Said she hadn’t heard the news

Hadn’t had the time to choose

A way to lose

But she believes.

Going to see the river man

Going to tell him all I can

About the plan

For lilac time
[3]

Supe que Robin se refería a Bosco. El también sabía que las flores violetas crecían en el río. Las había usado como cebo para atraerme hasta allí… Lo que me sorprendía era que la canción de Drake hablara del «chico del río», «el plan» o el tiempo de las «lilas».

Miré a Robin y me pregunté si estaría pensando lo mismo… Nuestras miradas se encontraron.
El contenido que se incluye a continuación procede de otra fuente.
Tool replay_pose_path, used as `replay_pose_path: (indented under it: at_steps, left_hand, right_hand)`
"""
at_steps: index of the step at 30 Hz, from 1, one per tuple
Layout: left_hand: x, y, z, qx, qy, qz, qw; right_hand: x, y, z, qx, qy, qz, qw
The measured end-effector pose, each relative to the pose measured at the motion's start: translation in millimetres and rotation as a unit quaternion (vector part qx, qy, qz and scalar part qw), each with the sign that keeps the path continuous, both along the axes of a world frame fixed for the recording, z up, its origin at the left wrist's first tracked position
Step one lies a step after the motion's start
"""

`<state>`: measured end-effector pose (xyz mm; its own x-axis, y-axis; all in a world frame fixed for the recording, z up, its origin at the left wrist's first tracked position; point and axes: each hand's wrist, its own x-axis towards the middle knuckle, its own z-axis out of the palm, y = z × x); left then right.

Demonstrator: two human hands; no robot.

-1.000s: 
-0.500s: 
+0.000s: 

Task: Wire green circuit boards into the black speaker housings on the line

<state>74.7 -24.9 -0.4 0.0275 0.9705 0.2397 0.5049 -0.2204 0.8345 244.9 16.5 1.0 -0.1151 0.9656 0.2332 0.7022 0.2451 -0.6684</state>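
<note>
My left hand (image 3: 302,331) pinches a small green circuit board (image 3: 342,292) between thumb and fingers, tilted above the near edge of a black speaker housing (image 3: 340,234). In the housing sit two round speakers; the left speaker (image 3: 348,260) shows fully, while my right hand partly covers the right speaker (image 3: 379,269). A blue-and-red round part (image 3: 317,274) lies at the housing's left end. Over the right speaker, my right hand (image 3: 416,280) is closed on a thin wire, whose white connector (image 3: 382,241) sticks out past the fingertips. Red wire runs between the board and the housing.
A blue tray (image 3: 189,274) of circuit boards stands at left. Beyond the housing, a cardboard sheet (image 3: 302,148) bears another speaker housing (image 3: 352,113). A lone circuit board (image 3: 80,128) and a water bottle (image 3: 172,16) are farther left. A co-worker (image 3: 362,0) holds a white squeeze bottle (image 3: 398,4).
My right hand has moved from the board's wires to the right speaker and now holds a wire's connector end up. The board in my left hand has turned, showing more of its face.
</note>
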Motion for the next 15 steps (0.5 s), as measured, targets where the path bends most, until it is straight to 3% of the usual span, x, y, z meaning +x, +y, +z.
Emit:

Parecía surrealista estar tumbada en la cama de aquella manera con mi secuestrador, escuchando música relajadamente y dándonos masajes como un par de jóvenes enamorados.

—Me siento como un radical libre —murmuró Robin.

Le miré extrañada.

—Ya sabes… por lo de separar parejas. El chico del río y tú…

—Tú no has separado nada. Fue él quien decidió que siguiéramos caminos distintos. Cuando las cosas se complicaron, se deshizo de mí.

—No lo entiendo. Si tú fueras mi… Si tú y yo… —Enmudeció un instante sin acabar la frase—. Jamás te hubiera dejado sola con un ejército de hombres despiadados tras tus pasos. Hay que ser muy cobarde para abandonar a tu chica en un momento así.

Podría haberle dicho que él era uno de esos hombres despiadados a los que se refería y que Bosco no me había abandonado; sencillamente, confiaba en mi fortaleza. Mi ermitaño sabía que yo era una abeja guerrera, una guardiana de la semilla … Sin embargo, no pude evitar sentirme triste por sus palabras. En ellas había una verdad que yo me había negado a reconocer hasta ahora; Bosco me había dejado sola. Le había suplicado que nos ocultáramos juntos, que no nos separáramos… Pero él había antepuesto la seguridad de la semilla a nuestro amor. Y yo lo entendía. Y a la vez, no.

Quizá debería haber insistido más antes de dejar el bosque. Él no podía huir lejos como yo; tenía que estar cerca de la semilla. Tampoco podía ocultarse en una gran ciudad; su hipersensibilidad al miedo humano le hada sufrir lo indecible.

¿Y si no volvía a verle nunca más? Aquella idea me entristeció.

—Tú no tuviste la culpa, Clara.

Asentí con la cabeza.

—En serio. —Me tomó del mentón obligándome a mirarle a los ojos—. No es culpa tuya que ese idiota te dejara. Tampoco lo fue que tu madre enfermase…

¿Cómo lo sabía? Era imposible que supiera cómo me sentía. La idea de que Robin también tuviera visiones cruzó un instante por mi mente.

—¿Qué más sabes de mí?

Me miró dubitativo antes de soltar:

—Tu sabor favorito es el helado de vainilla; te recuerda a un verano en la Costa Brava. Antes te gustaba resolver sudokus, pero no has vuelto a hacer ninguno desde que murió tu madre. Y esa heridita que tienes ahí —me rozó la barbilla con un dedo y me miró con dulzura—, te la hiciste a los siete años cuando te caíste de un columpio… Te soltaste porque querías sentir la sensación de volar.

—¿Cómo es posible…?

—La Organización está muy bien informada.

Sabía que mentía, pero aun así no lograba imaginar cómo había averiguado cosas tan íntimas sobre mí. Parecía conocerme muy bien.

Después de aquello y de haber visto las marcas en su espalda, me atreví a preguntarle:

—¿Has pensado alguna vez en escapar?

—No.

—¡Vamos! —Me incorporé para ver mejor su expresión—. Tu causa es muy noble, pero ¿de verdad crees que ellos perderán el tiempo por una niña? Es insignificante en sus planes. ¡Son crueles!

—¿Y tú me hablas de crueldad? ¡Has tenido un maestro a tu lado! ¿Acaso no es cruel tener en tus manos algo que puede beneficiar al planeta entero y no compartirlo? Solo un monstruo escondería el antídoto contra el sufrimiento humano.